This is the common error:
java.lang.OutOfMemoryError: GC overhead limit exceeded
This error will occur in several Java environments, but, in particular, with Hive, is pretty common when big structures or several thousands objects are stored in memory.
According to Sun, the error will raise if too much time is being spent in garbage collection:
If more than 98% of the total time is spent in garbage collection and less than 2% of the heap is recovered, an OutOfMemoryError will be thrown.
This feature is designed to prevent applications from running for an extended period of time while making little or no progress because the heap is too small.
If necessary, this feature can be disabled by adding the option -XX:-UseGCOverheadLimit.

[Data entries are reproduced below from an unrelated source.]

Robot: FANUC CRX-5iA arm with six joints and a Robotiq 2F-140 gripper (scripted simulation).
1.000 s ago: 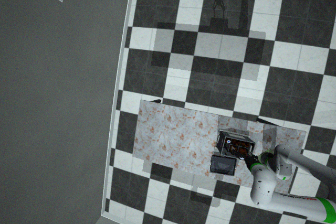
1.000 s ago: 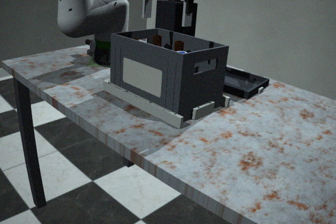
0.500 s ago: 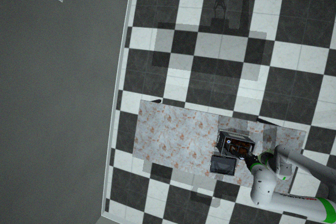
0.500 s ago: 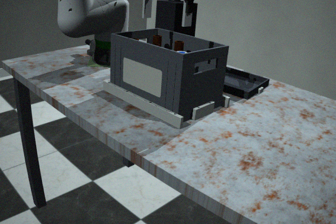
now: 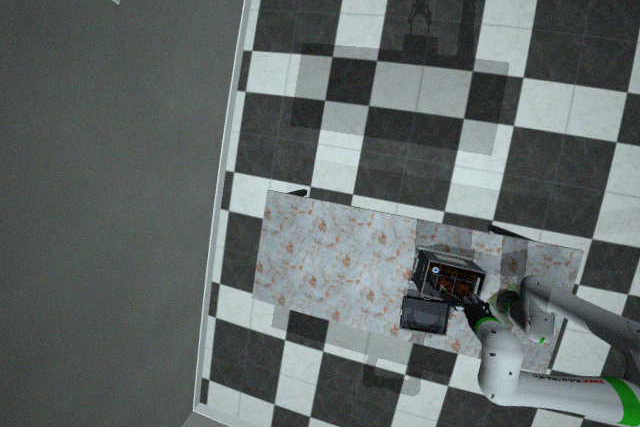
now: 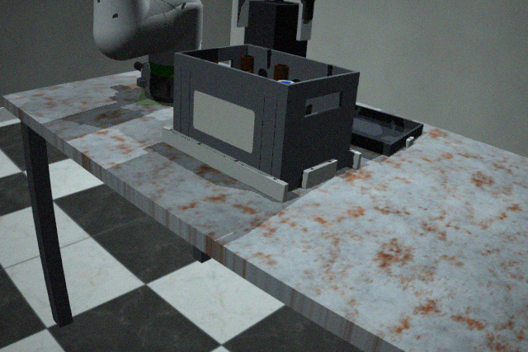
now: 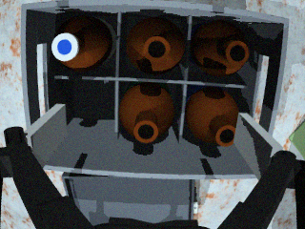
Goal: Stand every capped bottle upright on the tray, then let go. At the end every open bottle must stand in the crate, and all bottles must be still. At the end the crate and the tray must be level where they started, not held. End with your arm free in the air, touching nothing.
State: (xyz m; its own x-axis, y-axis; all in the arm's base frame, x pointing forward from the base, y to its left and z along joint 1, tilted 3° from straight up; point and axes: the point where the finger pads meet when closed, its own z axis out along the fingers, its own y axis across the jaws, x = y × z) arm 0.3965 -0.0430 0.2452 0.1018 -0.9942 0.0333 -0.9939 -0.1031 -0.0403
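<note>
The grey crate [image 6: 264,114] stands on the table and is divided into compartments. In the wrist view, one brown bottle with a blue-and-white cap [image 7: 64,46] stands in the far left compartment. Several open brown bottles, such as this one [image 7: 155,48] and another [image 7: 147,129], fill other compartments. The near left compartment [image 7: 83,105] is empty. The cap also shows in the exterior view [image 6: 285,82]. The dark tray [image 6: 384,129] lies beside the crate and holds nothing. My gripper [image 6: 274,24] hangs above the crate's far side, open and empty; in the wrist view its fingers are spread wide.
White stop blocks [image 6: 230,161] line the crate's base on the table. The arm's base [image 6: 157,79] stands behind the crate. From above, the tray [image 5: 424,314] sits next to the crate [image 5: 449,277] near the table's edge.
</note>
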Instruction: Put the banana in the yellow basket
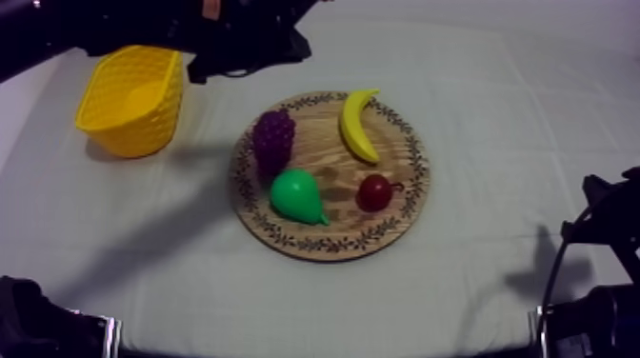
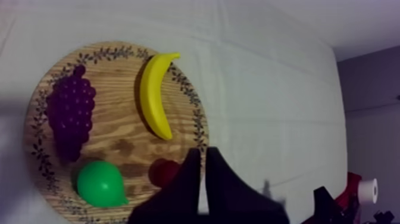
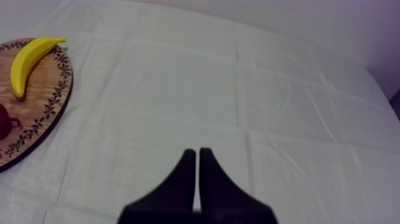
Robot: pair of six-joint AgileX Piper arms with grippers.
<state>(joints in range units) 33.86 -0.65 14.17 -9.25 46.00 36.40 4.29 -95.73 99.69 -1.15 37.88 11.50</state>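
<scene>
Far left: basket (image 1: 131, 100), well apart from board (image 1: 329, 164). Left gripper (image 2: 202, 156) raised on the basket side of the board, fingers (image 2: 189, 182) pressed together, holding nothing. Banana (image 1: 357, 124) lies on the board's far right part, clear of grapes (image 1: 273, 140) and small red fruit (image 1: 374, 192). Judgement: spread fingers first, descend across the banana's middle, straddling its width. Right gripper (image 3: 195, 154) parked, fingers (image 3: 186, 176) together.

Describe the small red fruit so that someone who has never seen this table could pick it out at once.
Find the round wooden board in the middle of the table. On its near right part, right of the green pear and below the banana, lies the small red fruit. It is the only dark red round piece and the smallest there.
</scene>
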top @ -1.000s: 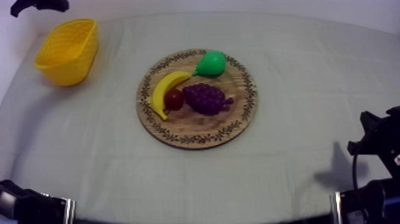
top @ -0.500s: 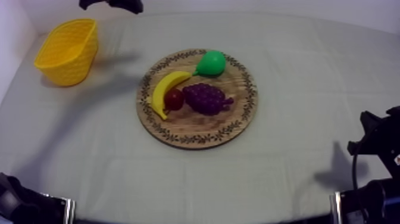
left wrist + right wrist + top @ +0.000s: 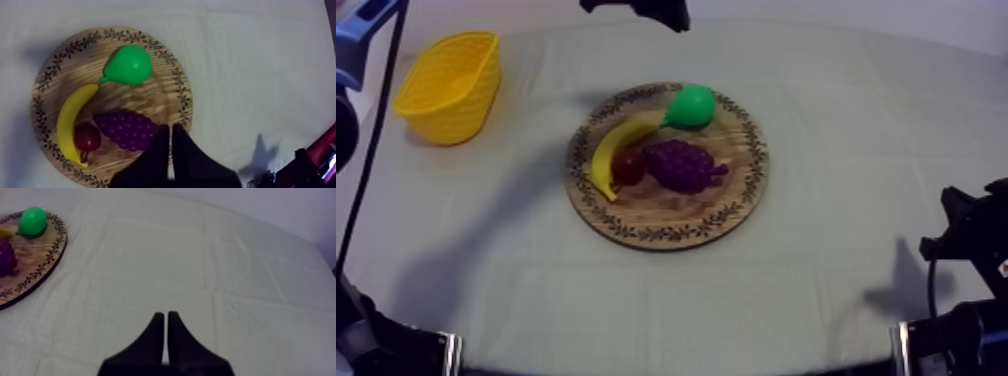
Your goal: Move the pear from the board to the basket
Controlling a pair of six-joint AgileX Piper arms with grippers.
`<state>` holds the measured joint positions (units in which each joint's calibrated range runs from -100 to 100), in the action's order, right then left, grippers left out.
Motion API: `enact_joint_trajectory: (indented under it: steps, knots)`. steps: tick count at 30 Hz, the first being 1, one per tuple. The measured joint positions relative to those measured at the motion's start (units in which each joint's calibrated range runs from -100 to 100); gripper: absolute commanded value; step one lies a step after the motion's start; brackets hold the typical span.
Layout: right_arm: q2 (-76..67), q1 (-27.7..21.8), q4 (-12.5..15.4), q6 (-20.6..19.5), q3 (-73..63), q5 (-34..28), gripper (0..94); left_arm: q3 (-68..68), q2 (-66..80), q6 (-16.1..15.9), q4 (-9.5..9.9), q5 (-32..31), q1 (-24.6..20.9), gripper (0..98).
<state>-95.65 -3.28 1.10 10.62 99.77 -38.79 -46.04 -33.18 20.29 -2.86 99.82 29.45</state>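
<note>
My left claw (image 3: 168,128) has its fingers pressed together in a narrow wedge, gripping nothing, and it hangs high, looking down on the wooden board (image 3: 162,95). I judge the height is there to let me choose a line before I drop. The pear (image 3: 128,65) lies on the board close to its rim, beyond the bunch of grapes (image 3: 125,131), with its stalk toward the banana (image 3: 69,119). Bare wood round its body leaves room for fingers once I part them. My right claw (image 3: 165,315) is likewise closed on nothing, low over bare bench (image 3: 150,263), well apart from the board. The yellow basket (image 3: 454,95) stands at my left, so this reach suits the left arm.
</note>
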Motion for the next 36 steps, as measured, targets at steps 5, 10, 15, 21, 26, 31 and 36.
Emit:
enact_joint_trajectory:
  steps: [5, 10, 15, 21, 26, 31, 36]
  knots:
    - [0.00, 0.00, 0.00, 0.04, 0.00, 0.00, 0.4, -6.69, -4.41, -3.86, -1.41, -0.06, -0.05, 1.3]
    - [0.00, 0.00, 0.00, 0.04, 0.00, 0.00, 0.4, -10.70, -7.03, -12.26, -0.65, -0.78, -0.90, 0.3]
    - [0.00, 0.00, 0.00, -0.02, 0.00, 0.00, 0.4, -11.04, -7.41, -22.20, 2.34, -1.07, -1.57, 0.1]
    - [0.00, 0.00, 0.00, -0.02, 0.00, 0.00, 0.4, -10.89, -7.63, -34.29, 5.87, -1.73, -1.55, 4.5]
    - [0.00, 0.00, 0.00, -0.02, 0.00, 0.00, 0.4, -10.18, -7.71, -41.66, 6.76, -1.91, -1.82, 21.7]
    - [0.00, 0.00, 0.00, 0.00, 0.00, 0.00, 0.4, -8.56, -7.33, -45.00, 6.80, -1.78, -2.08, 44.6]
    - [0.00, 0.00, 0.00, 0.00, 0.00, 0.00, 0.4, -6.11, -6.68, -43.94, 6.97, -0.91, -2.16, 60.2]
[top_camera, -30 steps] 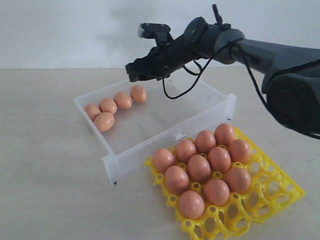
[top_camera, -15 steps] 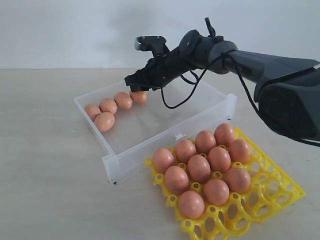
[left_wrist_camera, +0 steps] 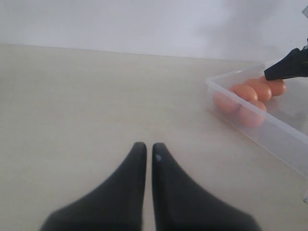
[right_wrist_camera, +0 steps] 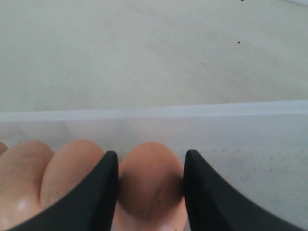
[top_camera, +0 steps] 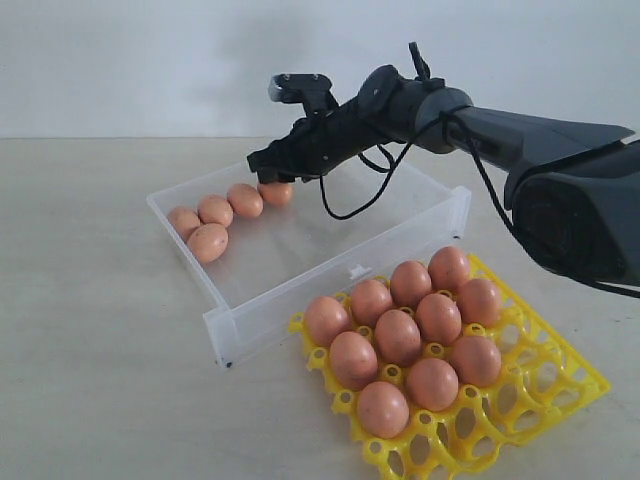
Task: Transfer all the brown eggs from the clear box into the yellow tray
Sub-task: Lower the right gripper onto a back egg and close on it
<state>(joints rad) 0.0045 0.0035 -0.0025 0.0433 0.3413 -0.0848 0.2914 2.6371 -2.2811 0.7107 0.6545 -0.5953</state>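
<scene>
In the clear box [top_camera: 300, 305], a row of brown eggs [top_camera: 215, 210] lies along the far-left wall. My right gripper [top_camera: 268, 170] reaches down to the last egg of that row. In the right wrist view its two black fingers [right_wrist_camera: 98, 192] press both sides of this brown egg [right_wrist_camera: 150, 187], which rests against the box wall beside its neighbour [right_wrist_camera: 72, 168]. The yellow tray [top_camera: 560, 375] at the front right holds several brown eggs [top_camera: 398, 335]. My left gripper [left_wrist_camera: 146, 147] is shut and empty over bare table, to the left of the clear box [left_wrist_camera: 269, 130].
The tray's right and front cups stand open. The box's latch tab [top_camera: 355, 272] faces the tray. A black cable [top_camera: 345, 195] loops under the right arm above the box. A pale wall lies behind the beige table [top_camera: 90, 330].
My right gripper came down from above the box onto the end egg of the row and closed on it. The other eggs have not moved.
</scene>
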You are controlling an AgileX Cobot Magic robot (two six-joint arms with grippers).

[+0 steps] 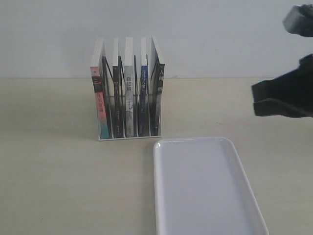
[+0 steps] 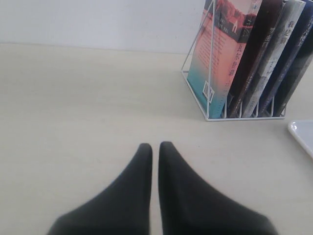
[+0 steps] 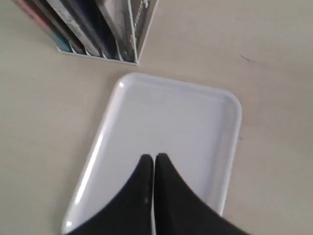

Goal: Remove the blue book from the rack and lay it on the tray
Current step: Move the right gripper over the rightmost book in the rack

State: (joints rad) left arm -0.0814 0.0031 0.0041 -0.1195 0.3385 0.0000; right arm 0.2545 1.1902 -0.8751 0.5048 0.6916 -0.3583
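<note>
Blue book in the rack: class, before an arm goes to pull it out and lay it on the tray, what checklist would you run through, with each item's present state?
1. The blue book stands upright in the rack, between a grey-spined book and a black book: ok.
2. Nothing shows on the tray: ok.
3. The right gripper is open for a grasp: not ok, its fingers are together and hold nothing.
4. The left gripper is apart from the rack: ok, it is shut above the table.
5. The gaps beside the blue spine are wide enough for a finger: cannot tell.
</note>
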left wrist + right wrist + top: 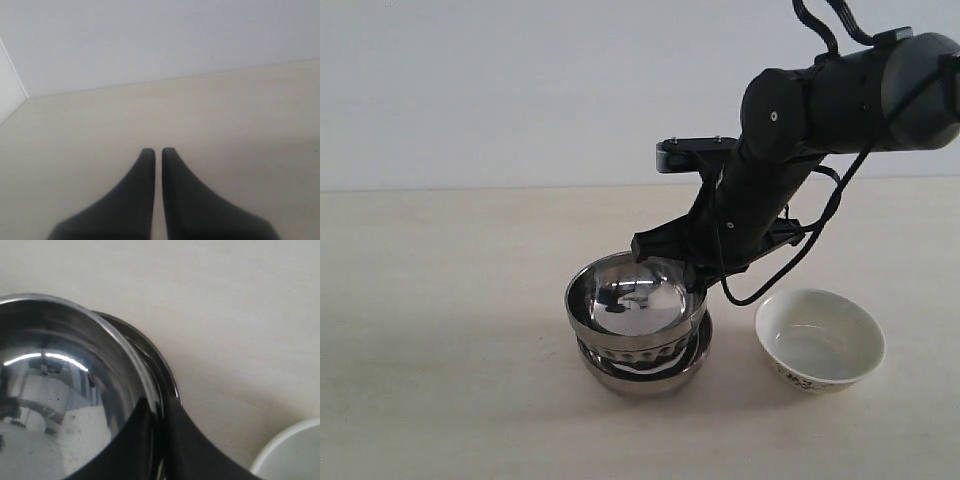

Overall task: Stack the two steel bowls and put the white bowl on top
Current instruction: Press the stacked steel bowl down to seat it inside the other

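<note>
Tableware, stacking part done.
Exterior view: right gripper pinches the far rim of the upper steel bowl, nested in the lower steel bowl; white bowl stands apart on the table. Steel likely light, stiff, slippery; ceramic chips, best taken by its rim. Left wrist view: left gripper nearly closed, empty. Right wrist view: one finger inside the rim, one outside; white bowl cut off; full seating unclear.
</note>
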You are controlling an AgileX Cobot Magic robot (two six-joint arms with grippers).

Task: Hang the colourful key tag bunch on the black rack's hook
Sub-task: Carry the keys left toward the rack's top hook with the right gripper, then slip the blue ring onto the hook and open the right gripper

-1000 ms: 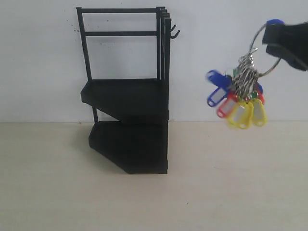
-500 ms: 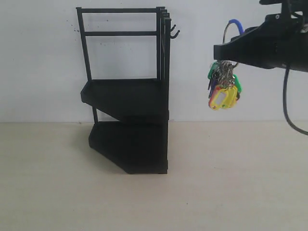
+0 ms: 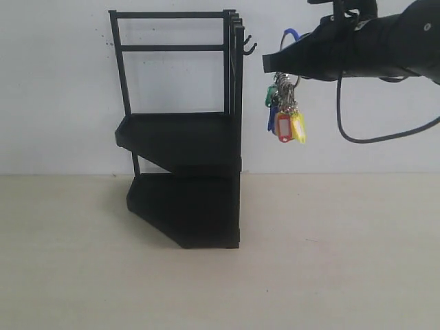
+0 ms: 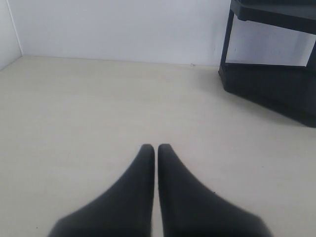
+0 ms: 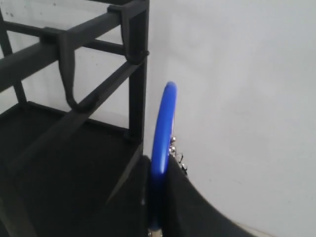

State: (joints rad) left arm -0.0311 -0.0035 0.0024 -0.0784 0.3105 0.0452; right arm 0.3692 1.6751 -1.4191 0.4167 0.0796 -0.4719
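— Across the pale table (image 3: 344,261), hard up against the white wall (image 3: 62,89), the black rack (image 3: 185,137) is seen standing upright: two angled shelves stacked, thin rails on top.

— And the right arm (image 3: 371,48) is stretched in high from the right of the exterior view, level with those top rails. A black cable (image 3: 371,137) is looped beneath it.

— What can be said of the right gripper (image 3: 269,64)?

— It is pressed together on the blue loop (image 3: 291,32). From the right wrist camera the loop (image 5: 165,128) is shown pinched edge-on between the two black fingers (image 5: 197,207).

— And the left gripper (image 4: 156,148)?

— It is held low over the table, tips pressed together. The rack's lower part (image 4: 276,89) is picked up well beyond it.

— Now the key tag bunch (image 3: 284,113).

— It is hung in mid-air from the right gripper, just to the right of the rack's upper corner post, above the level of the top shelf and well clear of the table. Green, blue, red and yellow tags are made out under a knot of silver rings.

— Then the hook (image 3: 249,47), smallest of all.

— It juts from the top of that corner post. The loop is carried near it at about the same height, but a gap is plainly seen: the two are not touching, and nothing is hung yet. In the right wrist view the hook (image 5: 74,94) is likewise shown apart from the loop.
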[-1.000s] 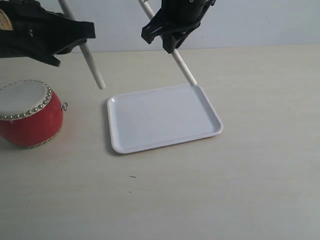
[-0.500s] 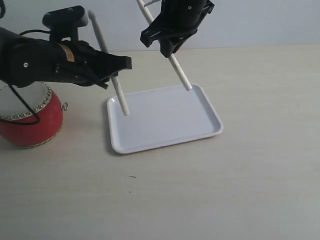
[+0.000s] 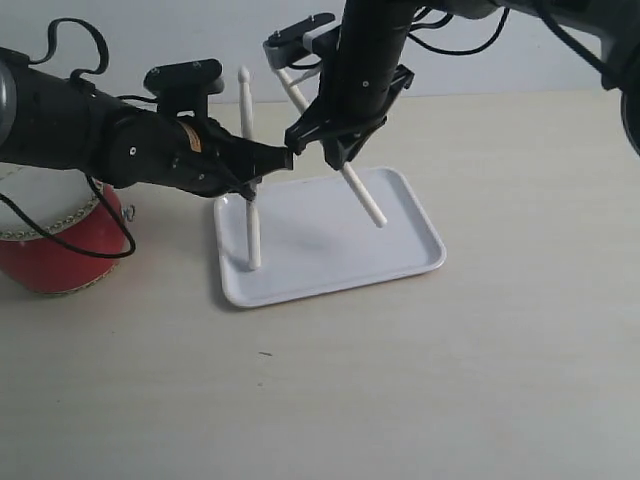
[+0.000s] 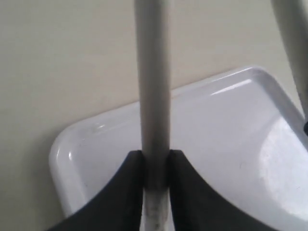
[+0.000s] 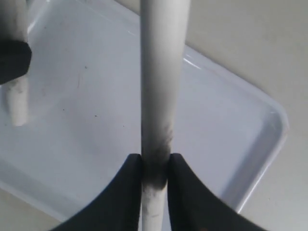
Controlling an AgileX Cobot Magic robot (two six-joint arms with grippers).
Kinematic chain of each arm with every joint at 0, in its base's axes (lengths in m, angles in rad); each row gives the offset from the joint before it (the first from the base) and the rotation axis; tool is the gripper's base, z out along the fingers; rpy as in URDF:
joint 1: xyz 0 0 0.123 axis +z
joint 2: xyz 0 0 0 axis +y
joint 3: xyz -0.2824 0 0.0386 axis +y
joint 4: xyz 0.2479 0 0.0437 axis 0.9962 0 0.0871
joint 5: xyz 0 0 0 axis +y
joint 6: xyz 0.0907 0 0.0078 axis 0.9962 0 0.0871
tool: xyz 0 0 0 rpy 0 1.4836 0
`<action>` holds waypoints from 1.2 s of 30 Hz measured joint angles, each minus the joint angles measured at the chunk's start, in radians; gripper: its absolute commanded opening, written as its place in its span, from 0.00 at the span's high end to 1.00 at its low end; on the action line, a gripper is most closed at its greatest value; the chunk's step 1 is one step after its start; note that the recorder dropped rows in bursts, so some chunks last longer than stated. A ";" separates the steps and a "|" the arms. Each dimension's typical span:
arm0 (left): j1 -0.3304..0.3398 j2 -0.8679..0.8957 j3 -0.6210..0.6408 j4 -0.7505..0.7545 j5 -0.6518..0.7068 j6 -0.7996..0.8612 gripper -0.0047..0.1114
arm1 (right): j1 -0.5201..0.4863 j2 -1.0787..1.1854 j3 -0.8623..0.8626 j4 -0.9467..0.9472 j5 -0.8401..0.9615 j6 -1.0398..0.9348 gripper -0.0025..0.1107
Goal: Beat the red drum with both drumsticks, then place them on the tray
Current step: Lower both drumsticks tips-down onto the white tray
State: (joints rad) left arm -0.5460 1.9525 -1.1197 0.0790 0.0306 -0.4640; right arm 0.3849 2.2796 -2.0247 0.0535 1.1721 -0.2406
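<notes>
Drumsticks (image 3: 252, 225) are both held over the tray (image 3: 330, 255), well apart from the red drum (image 3: 60, 250), which sits on the tabletop (image 3: 470, 380) at the left of the exterior view. The left stick (image 4: 153, 96) stands almost upright with its lower tip at or just above the tray floor near the drum-side rim, while the right stick (image 3: 363, 197) leans steeply with its lower tip over the tray's middle; whether either tip touches I cannot tell. The left gripper (image 3: 255, 168) has its jaws clamped on its stick partway along the shaft, and the right gripper (image 3: 333, 148) has its jaws clamped on its own stick likewise; each wrist view shows black jaws pressed against the shaft on both sides. These sticks look light, stiff and smooth, so a pinch across the shaft suits them, but being round they would likely topple, bounce or roll if let go upright. Each probably wants tilting near flat before release, with the low rim to catch it. The two grippers sit close together, so a knock between them is the risk
</notes>
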 measured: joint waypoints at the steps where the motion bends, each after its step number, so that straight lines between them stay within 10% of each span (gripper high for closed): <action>1: 0.000 0.012 -0.010 0.000 0.037 0.006 0.96 | 0.000 0.021 0.000 0.000 -0.002 -0.007 0.98; 26: 0.010 0.116 -0.042 -0.011 0.174 0.124 0.96 | 0.000 0.175 -0.004 0.008 -0.056 -0.011 0.97; 36: 0.013 0.116 -0.047 -0.011 0.182 0.144 0.84 | 0.000 0.182 -0.004 0.023 -0.020 -0.011 0.67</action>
State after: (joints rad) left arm -0.5329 2.0681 -1.1669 0.0678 0.2124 -0.3204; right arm 0.3849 2.4619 -2.0284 0.0770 1.1524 -0.2518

Also, we can increase the Heap Size, via “-Xmx1024m” option.
Another interesting option is the Concurrent Collector “UseConcMarkSweepGC“: It performs most of its work concurrently (i.e., while the application is still running) to keep garbage collection pauses short.
It is designed for applications with medium to large-sized data sets for which response time is more important than overall throughput, since the techniques used to minimize pauses can reduce application performance.
In Hive, we can set thes parameters with a command like this:
SET mapred.child.java.opts="-server -Xmx1g -XX:+UseConcMarkSweepGC -XX:-UseGCOverheadLimit";
An alternative to avoid storing all the structure in memory:
Write intermediate results to a temporary table in the database instead of hashmaps, a database table table is not memory bound, so use an indexed table is a solution in many cases.
When the intermediate table is complete, execute a sql statement(s) from it instead of from memory.